Interesting question, right? It is a true (mildly sarcastic, but true) statement. I see it every day at work and in my personal life. Why don’t we just say what we mean? Is it because we are afraid to hurt someone’s feelings? Is it because we don’t know HOW to verbalize what we mean? I know in reading the emails I get from some people that we don’t know how to write it succinctly in a way that makes sense ;).

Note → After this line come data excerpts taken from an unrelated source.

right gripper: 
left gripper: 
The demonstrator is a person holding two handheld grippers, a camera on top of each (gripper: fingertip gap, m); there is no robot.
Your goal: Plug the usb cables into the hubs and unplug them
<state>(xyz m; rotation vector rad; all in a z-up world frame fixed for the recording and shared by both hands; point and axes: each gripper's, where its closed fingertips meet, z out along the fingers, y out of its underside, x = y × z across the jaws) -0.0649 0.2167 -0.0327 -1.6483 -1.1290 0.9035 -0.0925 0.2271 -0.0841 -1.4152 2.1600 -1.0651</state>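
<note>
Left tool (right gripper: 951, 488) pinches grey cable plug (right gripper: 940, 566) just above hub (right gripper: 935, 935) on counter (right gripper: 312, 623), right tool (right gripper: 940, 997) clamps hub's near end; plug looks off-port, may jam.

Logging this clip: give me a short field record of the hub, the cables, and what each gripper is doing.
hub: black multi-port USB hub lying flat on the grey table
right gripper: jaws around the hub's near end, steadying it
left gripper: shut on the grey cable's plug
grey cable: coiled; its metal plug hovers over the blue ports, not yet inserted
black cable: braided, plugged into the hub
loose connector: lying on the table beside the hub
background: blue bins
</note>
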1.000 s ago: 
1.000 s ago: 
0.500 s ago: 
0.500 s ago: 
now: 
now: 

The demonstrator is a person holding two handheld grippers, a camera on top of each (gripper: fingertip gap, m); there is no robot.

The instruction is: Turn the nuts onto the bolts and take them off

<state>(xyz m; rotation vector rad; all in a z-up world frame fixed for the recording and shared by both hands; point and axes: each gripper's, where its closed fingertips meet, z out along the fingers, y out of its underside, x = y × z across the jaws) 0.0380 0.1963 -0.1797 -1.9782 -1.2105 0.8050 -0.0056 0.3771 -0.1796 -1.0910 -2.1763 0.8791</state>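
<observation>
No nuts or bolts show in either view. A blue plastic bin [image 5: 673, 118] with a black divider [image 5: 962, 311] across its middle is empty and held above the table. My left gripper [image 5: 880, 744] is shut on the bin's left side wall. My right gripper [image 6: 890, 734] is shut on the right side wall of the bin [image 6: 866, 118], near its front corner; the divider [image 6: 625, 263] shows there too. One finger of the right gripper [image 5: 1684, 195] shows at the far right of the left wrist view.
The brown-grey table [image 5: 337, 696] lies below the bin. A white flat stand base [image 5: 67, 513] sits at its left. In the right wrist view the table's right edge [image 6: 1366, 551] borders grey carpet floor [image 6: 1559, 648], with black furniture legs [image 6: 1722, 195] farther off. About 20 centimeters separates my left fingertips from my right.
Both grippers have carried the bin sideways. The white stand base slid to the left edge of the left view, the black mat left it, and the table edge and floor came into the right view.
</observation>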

It therefore isn’t a surprise then that many stories are based on conflicts that could be resolved if the two characters actually told each other what they were thinking. Ultimately conflict is necessary to move the story along and keep the reader invested in wanting to read until the end. But that doesn’t mean that a misunderstanding or an inability to tell the other character the truth is the way to accomplish this successfully. Sure it can play a part in your story, but it shouldn’t be the MAIN conflict. In one of the writer’s workshops I attended, someone put it best by stating that “If the two main characters could solve the book’s conflict by sitting down over a cup of coffee and having a conversation, then that conflict is NOT strong enough.”
So how can you write the RIGHT type of conflict? Well, it needs to be fundamental to the characters. Is there some belief that they are diametrically opposed? Does the way the person was raised or live now, conflict with the other character? Does the other character threaten the other’s security? For example is the heroine a land developer and the hero a struggling farmer? Or Is the heroine a peace activist and the hero a Marine?
Or think about it this way…the characters should be flawed and need to grow and change through the story. Does the other character help with this growth? Do they take them out of their comfort zone and help them change or face a fear that they didn’t even know was stopping them from being a better person?
Evon more interesting questions, right? Glad I got you thinking. Keep tuned in while I continue to work on my communication skills!